__What the task requires__. A faithful copy of the listing below is required.

#####

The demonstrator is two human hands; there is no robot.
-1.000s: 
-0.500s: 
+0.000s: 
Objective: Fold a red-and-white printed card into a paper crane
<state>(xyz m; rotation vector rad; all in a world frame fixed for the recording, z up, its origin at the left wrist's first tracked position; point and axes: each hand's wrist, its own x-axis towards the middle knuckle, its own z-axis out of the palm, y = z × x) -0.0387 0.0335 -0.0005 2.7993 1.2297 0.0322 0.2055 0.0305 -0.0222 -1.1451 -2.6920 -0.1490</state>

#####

__Response to this task__.
The demonstrator is two human hands; there is no robot.
-1.000s: 
-0.500s: 
+0.000s: 
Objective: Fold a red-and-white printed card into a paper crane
<state>(xyz m; rotation vector rad; all in a world frame fixed for the recording, z up, its origin at the left wrist's first tracked position; point and axes: each hand's wrist, its own x-axis towards the middle knuckle, its own z-axis out of the palm, y = z × x) -0.0387 0.0335 -0.0005 2.7993 1.2297 0.0322 0.2055 0.0305 -0.0222 -1.1451 -2.6920 -0.1490</state>

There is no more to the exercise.